When Namath led the Jets to victory in Super Bowl III, one preceded by his legendary guarantee, the notion of “Broadway Joe” leaving New York City seemed absurd. With a new coaching staff in place and a young quarterback selected in the draft, though, Namath decided to move on from the Jets, which he admits was “very difficult transition.”
It turned out to be a huge mistake, as the 34-year-old, injury-ravaged Namath went 2-2 with three touchdowns and five interceptions.
Armed with the hard lessons learned from that experience, Namath hopes the same fate won’t befall Tom Brady, who similarly is confronted with making such a drastic change so late in his career.
Further, in light of the differences in their respective situations on several fronts, Namath doesn’t believe Brady will leave the Patriots.

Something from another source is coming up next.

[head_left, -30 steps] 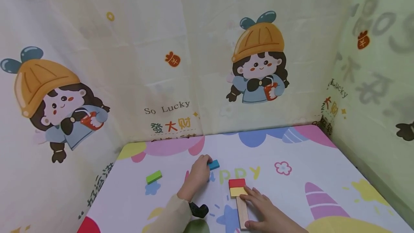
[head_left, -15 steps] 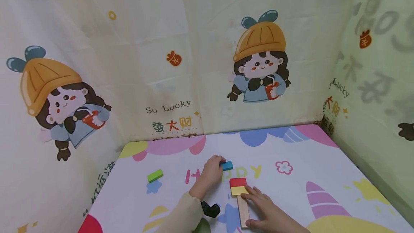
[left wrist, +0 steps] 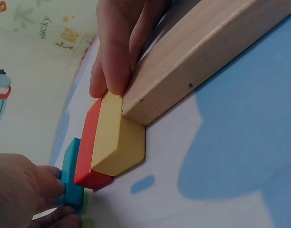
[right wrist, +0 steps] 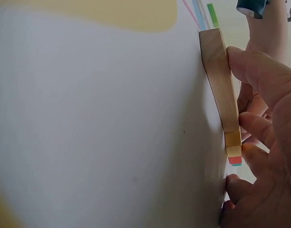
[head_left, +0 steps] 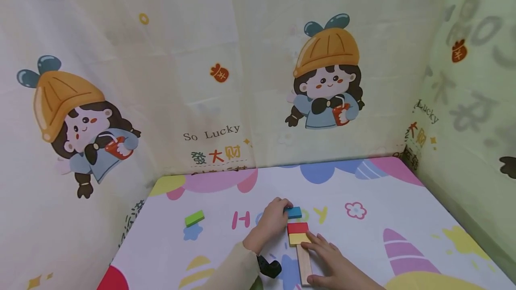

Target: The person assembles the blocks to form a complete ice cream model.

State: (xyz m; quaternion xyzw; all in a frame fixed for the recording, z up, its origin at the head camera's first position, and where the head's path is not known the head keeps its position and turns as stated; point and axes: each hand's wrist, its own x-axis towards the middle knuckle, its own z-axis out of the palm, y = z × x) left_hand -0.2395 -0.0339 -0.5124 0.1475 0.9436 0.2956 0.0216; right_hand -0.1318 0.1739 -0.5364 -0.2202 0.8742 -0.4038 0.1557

“It’s almost beyond my belief that he would go to another team under any circumstances,” Namath said, per Rich Cimini of ESPN. “I can’t imagine that separation. Moving out of the New England area that he’s been so accustomed to, and his family, that’s a hard thing, too. I don’t think he’ll ever leave that totally behind, I really don’t.
“I want to see him play as long as he physically and mentally wants to, man, because we’ve all seen over the years the execution that has been superb more times than not. We don’t get to see that kind of player, that kind of character, very often. It’s very rare.”
Namath has long held Brady in high regard, so his hope that the 42-year-old remains with the Patriots comes from a place of profound respect.
That being said, Brady’s uncertain future with the Patriots looms large heading into an offseason in which he’ll enjoy his first foray into free agency in a two-decade NFL career. Namath clearly hopes things remain the same for all parties involved.